■ AIM OF THE TASK: Exactly the lines from the one with "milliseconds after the" to the end of the listing must be repeated, both ends included, with nothing added.

*** Begin section ***

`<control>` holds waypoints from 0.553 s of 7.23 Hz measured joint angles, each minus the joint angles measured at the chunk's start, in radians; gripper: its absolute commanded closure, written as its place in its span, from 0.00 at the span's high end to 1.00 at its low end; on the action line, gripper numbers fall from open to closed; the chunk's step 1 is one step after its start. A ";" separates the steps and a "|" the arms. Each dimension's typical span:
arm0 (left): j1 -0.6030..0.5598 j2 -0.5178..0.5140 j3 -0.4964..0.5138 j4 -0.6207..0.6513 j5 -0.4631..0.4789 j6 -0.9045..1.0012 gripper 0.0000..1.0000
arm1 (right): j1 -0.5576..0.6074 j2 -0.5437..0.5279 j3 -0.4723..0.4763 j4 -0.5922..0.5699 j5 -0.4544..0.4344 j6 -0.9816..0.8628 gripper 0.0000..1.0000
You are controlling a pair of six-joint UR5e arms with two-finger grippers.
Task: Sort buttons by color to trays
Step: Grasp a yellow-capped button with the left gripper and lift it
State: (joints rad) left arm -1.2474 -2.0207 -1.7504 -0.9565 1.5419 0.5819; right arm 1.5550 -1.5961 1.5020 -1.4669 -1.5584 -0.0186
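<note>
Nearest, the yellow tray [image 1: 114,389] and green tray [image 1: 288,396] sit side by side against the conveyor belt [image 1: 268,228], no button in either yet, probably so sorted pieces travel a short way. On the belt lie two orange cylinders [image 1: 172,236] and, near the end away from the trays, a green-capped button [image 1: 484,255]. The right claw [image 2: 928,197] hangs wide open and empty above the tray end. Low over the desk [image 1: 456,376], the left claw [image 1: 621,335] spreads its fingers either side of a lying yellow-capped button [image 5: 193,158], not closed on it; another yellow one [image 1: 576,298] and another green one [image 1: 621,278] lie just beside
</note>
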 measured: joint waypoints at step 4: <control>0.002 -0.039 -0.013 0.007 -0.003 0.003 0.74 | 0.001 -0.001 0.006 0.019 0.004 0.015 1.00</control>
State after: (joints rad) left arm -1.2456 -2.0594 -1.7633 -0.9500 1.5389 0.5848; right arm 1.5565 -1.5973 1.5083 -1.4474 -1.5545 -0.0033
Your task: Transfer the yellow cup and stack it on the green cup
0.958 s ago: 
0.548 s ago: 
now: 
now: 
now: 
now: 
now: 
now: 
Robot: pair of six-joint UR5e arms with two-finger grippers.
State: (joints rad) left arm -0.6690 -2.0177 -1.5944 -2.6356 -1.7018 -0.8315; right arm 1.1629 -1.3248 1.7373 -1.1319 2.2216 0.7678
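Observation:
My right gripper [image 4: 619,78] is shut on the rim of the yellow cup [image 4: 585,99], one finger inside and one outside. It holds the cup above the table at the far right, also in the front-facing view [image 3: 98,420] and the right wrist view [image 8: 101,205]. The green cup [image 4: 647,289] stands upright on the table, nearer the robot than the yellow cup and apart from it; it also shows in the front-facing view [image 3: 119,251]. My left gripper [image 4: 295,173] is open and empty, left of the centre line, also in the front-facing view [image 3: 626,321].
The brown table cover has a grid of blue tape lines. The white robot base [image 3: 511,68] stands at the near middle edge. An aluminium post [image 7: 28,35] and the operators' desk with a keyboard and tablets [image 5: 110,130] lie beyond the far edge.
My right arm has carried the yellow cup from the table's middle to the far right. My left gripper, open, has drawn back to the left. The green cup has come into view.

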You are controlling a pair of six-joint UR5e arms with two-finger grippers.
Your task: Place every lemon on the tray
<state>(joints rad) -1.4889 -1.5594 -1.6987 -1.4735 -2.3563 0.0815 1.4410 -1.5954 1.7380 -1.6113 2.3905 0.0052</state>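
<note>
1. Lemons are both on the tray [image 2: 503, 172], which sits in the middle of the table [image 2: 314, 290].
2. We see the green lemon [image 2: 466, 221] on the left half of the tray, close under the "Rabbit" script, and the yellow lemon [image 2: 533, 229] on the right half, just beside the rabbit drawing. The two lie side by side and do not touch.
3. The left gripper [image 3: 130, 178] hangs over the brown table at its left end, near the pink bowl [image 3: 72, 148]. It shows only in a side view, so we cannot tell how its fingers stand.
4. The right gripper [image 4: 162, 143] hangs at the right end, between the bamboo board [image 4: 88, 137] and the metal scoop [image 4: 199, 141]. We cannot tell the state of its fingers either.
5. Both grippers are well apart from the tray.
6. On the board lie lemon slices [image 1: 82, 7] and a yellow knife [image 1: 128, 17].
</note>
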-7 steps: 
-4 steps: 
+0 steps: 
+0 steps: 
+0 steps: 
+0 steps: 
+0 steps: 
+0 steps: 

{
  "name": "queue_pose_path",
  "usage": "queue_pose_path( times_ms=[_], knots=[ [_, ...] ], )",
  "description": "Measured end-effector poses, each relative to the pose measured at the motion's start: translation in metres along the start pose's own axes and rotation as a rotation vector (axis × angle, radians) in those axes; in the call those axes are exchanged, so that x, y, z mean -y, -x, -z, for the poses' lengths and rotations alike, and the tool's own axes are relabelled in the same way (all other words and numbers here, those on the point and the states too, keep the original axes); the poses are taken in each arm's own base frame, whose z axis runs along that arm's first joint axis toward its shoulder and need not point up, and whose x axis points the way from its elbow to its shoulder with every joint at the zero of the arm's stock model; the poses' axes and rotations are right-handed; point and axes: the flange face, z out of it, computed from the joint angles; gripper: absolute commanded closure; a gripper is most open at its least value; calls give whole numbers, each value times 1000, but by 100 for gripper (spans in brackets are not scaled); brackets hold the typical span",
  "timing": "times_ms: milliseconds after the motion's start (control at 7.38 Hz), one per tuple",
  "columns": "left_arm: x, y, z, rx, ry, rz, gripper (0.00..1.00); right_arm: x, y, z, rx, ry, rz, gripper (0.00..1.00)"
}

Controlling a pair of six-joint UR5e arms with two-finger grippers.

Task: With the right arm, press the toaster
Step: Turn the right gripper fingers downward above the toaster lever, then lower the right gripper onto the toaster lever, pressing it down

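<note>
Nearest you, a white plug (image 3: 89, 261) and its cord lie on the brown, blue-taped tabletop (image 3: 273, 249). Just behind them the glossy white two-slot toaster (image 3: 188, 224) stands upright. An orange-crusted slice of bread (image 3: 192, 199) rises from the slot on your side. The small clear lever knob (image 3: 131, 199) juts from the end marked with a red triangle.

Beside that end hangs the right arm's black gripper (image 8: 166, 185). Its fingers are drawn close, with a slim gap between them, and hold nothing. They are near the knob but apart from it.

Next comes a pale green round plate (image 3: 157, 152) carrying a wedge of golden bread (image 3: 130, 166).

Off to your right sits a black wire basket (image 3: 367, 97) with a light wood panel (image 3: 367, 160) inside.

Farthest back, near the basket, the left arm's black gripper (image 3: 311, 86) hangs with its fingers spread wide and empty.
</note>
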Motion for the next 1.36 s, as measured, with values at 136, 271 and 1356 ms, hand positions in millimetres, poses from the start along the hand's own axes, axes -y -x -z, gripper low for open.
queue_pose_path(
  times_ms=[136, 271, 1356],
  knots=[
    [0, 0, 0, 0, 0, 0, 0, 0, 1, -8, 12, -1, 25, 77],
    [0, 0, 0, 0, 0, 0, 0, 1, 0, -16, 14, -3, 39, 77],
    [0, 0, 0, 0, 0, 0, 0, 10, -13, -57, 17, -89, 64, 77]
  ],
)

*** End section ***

■ ANSWER SPACE:
  "timing": "times_ms: milliseconds after the motion's start (control at 7.38 Hz), one per tuple",
  "columns": "left_arm: x, y, z, rx, ry, rz, gripper (0.00..1.00); right_arm: x, y, z, rx, ry, rz, gripper (0.00..1.00)"
}

Controlling a pair of six-joint UR5e arms with two-finger grippers.

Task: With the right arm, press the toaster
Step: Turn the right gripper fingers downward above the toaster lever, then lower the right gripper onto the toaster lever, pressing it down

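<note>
Nearest you, a white plug (image 3: 89, 261) and its cord lie on the brown, blue-taped tabletop (image 3: 273, 249). Just behind them the glossy white two-slot toaster (image 3: 188, 224) stands upright. An orange-crusted slice of bread (image 3: 192, 199) rises from the slot on your side. The small clear lever knob (image 3: 131, 199) juts from the end marked with a red triangle.

Beside that end hangs the right arm's black gripper (image 8: 166, 185). Its fingers are drawn close, with a slim gap between them, and hold nothing. They are near the knob but apart from it.

Next comes a pale green round plate (image 3: 157, 152) carrying a wedge of golden bread (image 3: 130, 166).

Off to your right sits a black wire basket (image 3: 367, 97) with a light wood panel (image 3: 367, 160) inside.

Farthest back, near the basket, the left arm's black gripper (image 3: 311, 86) hangs with its fingers spread wide and empty.
</note>
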Motion for the next 1.36 s, as measured, with values at 136, 271 and 1356 ms, hand positions in millimetres, poses from the start along the hand's own axes, axes -y -x -z, gripper low for open.
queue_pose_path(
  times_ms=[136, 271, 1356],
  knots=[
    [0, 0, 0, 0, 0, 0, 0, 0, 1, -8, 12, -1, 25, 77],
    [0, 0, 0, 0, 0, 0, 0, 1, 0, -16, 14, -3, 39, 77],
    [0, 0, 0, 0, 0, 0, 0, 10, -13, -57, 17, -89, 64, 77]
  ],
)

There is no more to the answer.